■ Your task:
Pick the lines holding the string "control" out of the records and copy them.
===
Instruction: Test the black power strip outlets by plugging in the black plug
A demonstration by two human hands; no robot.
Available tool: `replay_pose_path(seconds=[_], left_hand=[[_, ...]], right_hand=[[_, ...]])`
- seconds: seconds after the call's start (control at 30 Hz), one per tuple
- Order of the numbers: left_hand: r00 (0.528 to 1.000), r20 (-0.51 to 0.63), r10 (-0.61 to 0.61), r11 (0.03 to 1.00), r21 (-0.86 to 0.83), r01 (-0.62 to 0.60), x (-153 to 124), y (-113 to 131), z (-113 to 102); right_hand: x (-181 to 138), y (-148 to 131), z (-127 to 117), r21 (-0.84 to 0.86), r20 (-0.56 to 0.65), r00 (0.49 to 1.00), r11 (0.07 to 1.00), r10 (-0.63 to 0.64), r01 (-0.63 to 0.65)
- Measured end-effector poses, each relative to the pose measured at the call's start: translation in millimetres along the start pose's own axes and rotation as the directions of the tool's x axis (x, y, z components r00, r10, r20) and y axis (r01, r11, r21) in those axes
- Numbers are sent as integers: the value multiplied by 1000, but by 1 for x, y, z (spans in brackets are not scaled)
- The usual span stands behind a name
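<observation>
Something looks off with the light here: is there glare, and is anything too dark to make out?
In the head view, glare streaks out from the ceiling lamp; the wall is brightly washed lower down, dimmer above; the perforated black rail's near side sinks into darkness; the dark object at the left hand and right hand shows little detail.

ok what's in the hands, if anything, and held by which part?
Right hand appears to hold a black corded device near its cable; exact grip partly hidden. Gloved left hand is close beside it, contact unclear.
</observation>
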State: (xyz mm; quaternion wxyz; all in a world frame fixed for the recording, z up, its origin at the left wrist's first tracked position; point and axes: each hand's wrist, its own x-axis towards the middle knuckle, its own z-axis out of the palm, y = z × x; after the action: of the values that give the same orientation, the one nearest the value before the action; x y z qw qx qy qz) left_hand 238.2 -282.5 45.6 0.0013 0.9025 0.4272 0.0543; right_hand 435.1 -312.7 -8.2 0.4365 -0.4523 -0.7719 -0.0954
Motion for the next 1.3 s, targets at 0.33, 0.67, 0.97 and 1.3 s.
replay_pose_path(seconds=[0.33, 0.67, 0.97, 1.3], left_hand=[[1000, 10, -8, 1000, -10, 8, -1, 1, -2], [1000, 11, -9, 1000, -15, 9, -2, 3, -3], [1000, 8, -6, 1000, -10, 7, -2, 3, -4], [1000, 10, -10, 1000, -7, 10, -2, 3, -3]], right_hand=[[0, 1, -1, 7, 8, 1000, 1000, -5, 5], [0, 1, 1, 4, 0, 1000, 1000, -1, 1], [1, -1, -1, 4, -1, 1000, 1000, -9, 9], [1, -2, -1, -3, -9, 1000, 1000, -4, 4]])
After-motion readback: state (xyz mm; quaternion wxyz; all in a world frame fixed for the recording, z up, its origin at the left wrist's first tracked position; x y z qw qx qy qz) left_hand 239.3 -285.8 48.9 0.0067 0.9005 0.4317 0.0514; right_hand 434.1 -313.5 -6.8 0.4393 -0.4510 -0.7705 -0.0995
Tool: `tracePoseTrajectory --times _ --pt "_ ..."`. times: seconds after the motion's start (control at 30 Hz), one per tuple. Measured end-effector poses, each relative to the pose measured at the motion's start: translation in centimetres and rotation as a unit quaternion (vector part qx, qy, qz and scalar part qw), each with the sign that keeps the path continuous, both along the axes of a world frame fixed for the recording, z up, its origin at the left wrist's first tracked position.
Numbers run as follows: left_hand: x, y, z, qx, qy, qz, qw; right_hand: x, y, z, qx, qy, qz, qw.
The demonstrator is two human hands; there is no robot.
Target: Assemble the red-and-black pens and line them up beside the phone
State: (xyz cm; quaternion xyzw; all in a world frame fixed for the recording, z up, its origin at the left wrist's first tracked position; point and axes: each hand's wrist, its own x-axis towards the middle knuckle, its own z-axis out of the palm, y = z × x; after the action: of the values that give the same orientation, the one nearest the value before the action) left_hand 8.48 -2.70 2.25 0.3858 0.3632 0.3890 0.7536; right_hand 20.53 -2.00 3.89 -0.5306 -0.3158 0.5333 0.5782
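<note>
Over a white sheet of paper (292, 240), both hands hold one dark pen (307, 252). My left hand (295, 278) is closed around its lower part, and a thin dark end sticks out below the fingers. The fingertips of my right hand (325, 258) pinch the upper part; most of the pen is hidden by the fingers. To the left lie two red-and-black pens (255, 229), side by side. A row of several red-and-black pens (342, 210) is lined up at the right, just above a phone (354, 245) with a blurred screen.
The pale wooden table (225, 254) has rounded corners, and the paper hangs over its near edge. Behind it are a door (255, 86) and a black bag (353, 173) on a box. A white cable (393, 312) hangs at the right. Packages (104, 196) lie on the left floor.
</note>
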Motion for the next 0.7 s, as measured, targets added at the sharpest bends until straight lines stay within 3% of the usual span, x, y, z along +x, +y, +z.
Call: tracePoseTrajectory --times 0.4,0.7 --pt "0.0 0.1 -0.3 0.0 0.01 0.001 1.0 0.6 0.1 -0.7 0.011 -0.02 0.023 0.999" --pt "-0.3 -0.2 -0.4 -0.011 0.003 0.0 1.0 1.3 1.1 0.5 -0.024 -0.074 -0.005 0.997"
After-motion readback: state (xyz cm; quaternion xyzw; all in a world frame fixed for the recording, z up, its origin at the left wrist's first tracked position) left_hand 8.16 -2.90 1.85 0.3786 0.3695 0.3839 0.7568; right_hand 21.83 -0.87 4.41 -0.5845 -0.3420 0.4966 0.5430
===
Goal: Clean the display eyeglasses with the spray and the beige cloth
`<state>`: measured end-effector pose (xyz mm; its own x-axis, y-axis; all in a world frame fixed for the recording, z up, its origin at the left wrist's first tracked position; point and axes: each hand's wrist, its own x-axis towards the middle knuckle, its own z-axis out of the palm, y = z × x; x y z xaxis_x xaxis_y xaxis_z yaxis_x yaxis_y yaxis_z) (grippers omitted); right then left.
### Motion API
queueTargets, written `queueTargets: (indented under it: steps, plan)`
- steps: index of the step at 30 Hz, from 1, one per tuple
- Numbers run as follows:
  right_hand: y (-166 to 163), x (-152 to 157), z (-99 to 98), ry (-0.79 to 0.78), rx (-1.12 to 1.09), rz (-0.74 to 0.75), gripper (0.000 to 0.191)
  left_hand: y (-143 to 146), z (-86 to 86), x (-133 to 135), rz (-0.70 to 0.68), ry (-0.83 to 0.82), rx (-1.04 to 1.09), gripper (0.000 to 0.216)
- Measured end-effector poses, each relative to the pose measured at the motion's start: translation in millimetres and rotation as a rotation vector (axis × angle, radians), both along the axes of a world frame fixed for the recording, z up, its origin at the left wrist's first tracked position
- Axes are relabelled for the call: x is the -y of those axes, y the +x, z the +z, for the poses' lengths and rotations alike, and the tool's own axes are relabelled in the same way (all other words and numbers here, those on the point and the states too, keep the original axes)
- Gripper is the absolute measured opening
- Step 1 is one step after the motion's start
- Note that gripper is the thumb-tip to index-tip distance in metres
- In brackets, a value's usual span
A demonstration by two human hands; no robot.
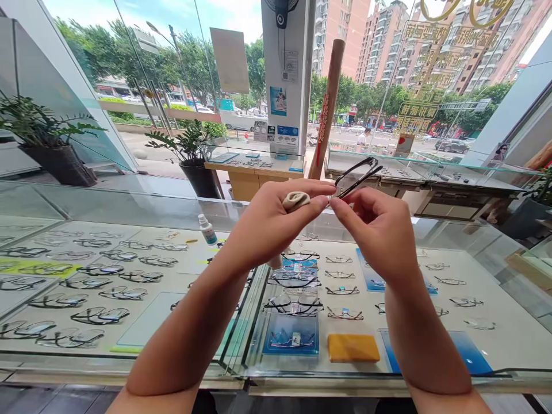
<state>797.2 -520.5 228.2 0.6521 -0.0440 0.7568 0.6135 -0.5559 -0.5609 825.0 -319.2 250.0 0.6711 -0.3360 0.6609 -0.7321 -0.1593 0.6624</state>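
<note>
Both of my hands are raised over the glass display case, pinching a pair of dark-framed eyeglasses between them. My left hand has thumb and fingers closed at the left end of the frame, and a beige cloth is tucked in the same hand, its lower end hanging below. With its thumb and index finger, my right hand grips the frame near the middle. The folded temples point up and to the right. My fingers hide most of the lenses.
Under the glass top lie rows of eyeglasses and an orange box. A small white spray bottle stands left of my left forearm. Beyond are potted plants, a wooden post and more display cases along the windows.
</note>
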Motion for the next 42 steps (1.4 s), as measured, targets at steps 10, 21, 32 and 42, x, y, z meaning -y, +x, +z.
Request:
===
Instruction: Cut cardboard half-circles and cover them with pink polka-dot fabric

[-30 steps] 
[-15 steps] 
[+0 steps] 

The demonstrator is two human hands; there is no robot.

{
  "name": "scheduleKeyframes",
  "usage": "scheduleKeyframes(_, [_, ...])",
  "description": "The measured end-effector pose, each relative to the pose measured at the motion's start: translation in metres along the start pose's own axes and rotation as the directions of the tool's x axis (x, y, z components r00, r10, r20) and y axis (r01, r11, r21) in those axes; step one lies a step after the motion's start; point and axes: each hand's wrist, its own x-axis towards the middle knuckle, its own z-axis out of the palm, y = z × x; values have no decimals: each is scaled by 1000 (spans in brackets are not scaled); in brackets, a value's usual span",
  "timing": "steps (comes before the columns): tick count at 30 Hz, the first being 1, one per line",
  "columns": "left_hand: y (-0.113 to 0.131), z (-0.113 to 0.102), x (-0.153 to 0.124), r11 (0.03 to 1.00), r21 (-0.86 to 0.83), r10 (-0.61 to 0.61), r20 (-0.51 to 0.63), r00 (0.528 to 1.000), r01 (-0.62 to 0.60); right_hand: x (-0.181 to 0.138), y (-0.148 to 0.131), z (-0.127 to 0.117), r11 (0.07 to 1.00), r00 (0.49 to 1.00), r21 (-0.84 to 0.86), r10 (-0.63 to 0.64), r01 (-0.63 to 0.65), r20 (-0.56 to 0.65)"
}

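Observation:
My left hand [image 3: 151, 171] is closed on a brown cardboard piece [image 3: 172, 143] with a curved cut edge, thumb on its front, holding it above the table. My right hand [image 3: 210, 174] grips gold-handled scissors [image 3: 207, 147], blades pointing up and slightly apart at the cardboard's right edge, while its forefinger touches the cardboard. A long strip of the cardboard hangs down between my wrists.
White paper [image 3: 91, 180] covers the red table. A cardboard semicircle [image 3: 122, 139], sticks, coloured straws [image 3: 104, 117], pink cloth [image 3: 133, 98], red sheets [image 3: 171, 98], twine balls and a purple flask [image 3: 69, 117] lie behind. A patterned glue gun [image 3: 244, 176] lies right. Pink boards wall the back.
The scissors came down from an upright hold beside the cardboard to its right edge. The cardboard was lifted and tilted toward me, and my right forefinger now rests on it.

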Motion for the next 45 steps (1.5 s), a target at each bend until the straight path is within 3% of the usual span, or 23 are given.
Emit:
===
■ Task output:
- seconds: seconds after the call's start (control at 30 Hz), one per tuple
Tool: `tracePoseTrajectory --times _ --pt "_ ..."`. times: seconds after the motion's start (control at 30 Hz), one per tuple. Measured end-effector poses, each relative to the pose measured at the motion's start: translation in centimetres and rotation as a unit quaternion (vector part qx, qy, qz and scalar part qw), each with the sign that keeps the path continuous, both along the axes of a world frame fixed for the recording, z up, its origin at the left wrist's first tracked position.

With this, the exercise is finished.